Show Re-cap For Monday 7/2/2012

I know what you are all thinking, where is @bitPimps? Why isn’t he doing the re-caps? Let me tell you all something you probably didn’t know, @bitPimps is a Russian Spy. I was surprised also, but apparently he has been caught by the US Government and is being interrogated as we speak. So for the time being I will be bringing you the Jason Ellis Show re-caps. Somebody fucked with the voice altemicationator and allegedly someone is possibly maybe ripping off The Ellis Show. I think that is cute that they think that this chow can be reproduced, you go ahead and try, but know this, we will crush you. The A6K is still having issues, this time with brakes and fire. So instead of going camping with the kids, Ellis and Katie took them to a kid friendly hotel with a big ass awesome pool with slides and shit.
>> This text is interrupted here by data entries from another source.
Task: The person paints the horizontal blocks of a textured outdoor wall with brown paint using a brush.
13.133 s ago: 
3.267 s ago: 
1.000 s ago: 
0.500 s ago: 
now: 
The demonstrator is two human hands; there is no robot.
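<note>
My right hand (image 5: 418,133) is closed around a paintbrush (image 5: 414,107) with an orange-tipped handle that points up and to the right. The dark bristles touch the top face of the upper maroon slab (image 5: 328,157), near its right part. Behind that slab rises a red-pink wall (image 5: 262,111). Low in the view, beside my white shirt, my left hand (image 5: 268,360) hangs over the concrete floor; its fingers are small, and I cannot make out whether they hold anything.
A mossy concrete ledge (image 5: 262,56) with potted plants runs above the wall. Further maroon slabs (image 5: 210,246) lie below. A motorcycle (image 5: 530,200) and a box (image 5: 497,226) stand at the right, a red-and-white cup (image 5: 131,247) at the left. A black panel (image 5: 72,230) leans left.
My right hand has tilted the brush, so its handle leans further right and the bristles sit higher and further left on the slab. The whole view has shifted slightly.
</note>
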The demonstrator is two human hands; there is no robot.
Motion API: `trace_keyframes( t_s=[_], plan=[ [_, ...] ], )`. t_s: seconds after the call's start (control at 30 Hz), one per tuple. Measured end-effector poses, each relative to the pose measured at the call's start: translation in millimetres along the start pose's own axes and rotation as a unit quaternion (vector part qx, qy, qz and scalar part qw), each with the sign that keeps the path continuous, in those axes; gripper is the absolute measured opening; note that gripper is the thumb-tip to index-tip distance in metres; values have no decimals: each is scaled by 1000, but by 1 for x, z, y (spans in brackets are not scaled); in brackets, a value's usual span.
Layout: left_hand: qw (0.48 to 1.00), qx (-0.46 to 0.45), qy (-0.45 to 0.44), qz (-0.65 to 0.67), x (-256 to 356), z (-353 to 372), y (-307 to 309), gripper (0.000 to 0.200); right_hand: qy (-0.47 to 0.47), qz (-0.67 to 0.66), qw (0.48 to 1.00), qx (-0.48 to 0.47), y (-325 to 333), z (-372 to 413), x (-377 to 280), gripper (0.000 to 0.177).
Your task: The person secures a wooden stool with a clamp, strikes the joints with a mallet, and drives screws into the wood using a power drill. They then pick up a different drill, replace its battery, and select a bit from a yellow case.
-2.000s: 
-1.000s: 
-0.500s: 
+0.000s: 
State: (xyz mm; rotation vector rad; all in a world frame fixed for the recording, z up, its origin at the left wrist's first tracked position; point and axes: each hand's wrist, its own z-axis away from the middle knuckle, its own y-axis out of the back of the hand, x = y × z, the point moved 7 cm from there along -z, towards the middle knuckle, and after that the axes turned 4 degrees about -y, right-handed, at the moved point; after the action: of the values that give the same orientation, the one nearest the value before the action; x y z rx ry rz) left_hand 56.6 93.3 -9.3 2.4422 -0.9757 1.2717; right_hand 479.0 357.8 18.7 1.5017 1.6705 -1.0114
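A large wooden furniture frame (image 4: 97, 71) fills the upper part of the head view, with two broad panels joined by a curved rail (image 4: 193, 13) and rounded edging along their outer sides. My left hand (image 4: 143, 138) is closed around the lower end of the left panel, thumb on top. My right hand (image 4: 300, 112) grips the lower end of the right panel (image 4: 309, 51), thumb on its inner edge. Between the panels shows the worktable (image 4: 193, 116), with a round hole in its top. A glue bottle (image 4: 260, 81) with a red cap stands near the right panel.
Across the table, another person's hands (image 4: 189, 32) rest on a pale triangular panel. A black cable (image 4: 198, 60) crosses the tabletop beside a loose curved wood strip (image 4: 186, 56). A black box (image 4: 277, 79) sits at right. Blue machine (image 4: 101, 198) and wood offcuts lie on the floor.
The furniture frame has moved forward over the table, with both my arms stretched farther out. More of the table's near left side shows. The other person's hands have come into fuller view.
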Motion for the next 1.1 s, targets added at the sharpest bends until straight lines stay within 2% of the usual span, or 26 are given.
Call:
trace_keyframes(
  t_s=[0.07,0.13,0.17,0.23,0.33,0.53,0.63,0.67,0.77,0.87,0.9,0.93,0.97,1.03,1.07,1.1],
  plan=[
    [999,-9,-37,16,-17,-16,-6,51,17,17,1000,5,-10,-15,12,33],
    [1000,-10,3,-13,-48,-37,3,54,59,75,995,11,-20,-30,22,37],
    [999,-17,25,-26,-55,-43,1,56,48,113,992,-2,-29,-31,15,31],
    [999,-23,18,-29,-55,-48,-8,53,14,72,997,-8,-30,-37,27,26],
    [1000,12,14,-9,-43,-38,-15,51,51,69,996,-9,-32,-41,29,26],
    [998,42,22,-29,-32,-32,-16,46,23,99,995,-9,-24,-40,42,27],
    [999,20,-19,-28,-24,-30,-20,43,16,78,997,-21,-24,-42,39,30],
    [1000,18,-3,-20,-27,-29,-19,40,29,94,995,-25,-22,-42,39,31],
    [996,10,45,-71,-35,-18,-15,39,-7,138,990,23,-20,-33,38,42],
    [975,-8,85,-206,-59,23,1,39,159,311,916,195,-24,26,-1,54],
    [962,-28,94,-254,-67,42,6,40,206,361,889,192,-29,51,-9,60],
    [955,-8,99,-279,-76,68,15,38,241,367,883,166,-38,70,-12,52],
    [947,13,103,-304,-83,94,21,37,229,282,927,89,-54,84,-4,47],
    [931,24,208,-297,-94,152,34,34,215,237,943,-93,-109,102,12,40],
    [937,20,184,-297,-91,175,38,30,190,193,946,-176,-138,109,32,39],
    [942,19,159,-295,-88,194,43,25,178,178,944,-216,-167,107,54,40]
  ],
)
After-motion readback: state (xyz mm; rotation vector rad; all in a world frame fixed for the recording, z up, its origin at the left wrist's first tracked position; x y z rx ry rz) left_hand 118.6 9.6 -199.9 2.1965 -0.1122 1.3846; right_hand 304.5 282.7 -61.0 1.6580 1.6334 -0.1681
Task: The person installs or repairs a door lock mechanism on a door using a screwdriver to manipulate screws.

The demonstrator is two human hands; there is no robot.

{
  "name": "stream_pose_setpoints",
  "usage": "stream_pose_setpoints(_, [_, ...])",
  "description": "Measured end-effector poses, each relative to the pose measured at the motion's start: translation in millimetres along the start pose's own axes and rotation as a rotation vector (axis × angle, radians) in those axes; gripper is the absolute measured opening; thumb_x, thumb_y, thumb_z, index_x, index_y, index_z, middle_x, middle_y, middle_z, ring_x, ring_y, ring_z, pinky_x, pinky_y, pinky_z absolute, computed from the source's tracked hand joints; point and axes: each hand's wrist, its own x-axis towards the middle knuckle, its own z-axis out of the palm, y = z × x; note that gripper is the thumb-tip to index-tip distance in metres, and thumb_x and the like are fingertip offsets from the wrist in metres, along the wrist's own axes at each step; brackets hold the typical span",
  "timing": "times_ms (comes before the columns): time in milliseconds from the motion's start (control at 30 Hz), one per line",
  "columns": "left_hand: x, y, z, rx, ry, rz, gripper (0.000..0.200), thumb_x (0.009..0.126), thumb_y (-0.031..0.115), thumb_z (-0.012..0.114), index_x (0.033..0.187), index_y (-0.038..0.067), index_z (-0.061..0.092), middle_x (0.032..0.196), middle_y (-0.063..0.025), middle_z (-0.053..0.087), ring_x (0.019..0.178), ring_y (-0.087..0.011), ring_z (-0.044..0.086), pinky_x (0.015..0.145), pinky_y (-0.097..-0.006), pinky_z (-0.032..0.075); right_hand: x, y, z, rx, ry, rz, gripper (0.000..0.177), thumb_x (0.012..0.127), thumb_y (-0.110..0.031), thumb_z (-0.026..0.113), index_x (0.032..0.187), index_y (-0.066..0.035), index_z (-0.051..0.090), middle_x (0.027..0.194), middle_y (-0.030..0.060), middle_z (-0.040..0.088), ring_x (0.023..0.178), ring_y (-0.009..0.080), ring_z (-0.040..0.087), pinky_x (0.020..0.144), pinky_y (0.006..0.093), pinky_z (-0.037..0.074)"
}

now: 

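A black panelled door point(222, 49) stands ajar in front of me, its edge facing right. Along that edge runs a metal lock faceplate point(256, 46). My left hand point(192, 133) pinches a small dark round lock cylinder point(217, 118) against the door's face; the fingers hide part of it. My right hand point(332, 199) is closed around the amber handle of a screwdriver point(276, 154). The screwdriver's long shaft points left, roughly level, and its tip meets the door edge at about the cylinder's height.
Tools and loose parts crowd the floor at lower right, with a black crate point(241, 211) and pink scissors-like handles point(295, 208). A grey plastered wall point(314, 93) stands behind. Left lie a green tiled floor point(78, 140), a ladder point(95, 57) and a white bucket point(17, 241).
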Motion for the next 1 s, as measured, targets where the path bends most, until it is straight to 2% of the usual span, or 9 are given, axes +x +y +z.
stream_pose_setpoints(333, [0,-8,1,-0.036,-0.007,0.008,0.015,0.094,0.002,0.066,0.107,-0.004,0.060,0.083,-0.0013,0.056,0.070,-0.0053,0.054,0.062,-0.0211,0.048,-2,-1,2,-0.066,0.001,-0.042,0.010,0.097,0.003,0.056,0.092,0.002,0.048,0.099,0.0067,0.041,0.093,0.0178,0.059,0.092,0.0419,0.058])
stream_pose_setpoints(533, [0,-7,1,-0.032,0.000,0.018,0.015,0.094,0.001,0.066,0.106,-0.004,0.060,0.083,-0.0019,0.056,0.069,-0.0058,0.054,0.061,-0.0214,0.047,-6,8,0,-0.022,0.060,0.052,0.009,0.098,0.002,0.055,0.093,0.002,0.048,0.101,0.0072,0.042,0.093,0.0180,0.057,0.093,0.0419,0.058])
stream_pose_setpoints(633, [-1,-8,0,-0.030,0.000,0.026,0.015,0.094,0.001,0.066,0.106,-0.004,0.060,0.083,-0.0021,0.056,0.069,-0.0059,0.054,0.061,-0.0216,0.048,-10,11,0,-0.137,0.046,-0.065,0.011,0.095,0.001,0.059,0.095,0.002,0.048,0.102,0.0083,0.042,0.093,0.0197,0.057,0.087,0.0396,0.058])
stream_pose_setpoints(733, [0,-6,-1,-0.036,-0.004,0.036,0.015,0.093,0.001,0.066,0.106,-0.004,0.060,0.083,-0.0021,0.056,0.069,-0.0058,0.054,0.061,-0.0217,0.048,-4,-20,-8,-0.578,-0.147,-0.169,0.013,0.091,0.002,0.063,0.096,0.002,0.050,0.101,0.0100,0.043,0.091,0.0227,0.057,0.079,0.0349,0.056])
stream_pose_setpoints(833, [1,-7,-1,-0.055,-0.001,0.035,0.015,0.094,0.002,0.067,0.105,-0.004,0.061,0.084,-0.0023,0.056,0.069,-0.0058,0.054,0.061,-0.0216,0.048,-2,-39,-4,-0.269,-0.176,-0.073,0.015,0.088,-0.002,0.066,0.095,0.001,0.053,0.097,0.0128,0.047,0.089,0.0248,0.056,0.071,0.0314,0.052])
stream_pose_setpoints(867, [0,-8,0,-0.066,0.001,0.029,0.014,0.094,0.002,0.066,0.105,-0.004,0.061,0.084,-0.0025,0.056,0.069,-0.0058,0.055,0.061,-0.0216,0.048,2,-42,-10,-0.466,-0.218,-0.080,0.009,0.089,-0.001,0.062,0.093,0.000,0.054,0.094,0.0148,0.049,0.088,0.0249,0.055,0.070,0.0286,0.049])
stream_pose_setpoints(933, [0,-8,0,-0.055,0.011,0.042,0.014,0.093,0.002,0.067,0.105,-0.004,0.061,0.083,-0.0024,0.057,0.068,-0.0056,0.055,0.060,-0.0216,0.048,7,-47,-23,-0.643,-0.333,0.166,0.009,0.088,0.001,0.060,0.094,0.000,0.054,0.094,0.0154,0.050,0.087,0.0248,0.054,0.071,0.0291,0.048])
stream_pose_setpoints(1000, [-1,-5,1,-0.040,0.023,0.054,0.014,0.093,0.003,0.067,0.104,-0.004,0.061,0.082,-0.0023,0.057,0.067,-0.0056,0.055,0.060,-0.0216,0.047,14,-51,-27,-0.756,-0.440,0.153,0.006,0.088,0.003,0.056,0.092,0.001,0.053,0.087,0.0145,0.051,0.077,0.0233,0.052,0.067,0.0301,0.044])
Ellis brought fifty for the kids, the sun block not the dog, and Fifty ran off, the dog not the sunblock, but he was found. I’m pretty sure Fifty never wore the fifty because that would be weird to put sunblock on a dog. And then there was talk about the X-Games. It went as so, bla bla bla X-Games, bla bla vert ramp, bla bla bla, Jamie Bestwick, bla bal hahahaha.

Ellis showed Josh his road rash ion his dick that he got from blue balling some girl and he was worried because it hasn’t gone away yet. As expected, the EllisFam came through and recommended some great products to try out for chaffed dick. Some of them were Bag Balm, Gold Bond, Butt Paste, Vagisil, WD-40, bacon grease. Come to think of it, only a few people were helpful, the rest have some really odd masturbation habits. It seems the Gold Bond worked best for Ellis, nothin better than a little powder on your hang low. Pitbull, the rapper not the dog, is going to the Walmart with the highest number of “likes” and currently the location in Kodiak Alaska is winning, so lets keep a good thing going.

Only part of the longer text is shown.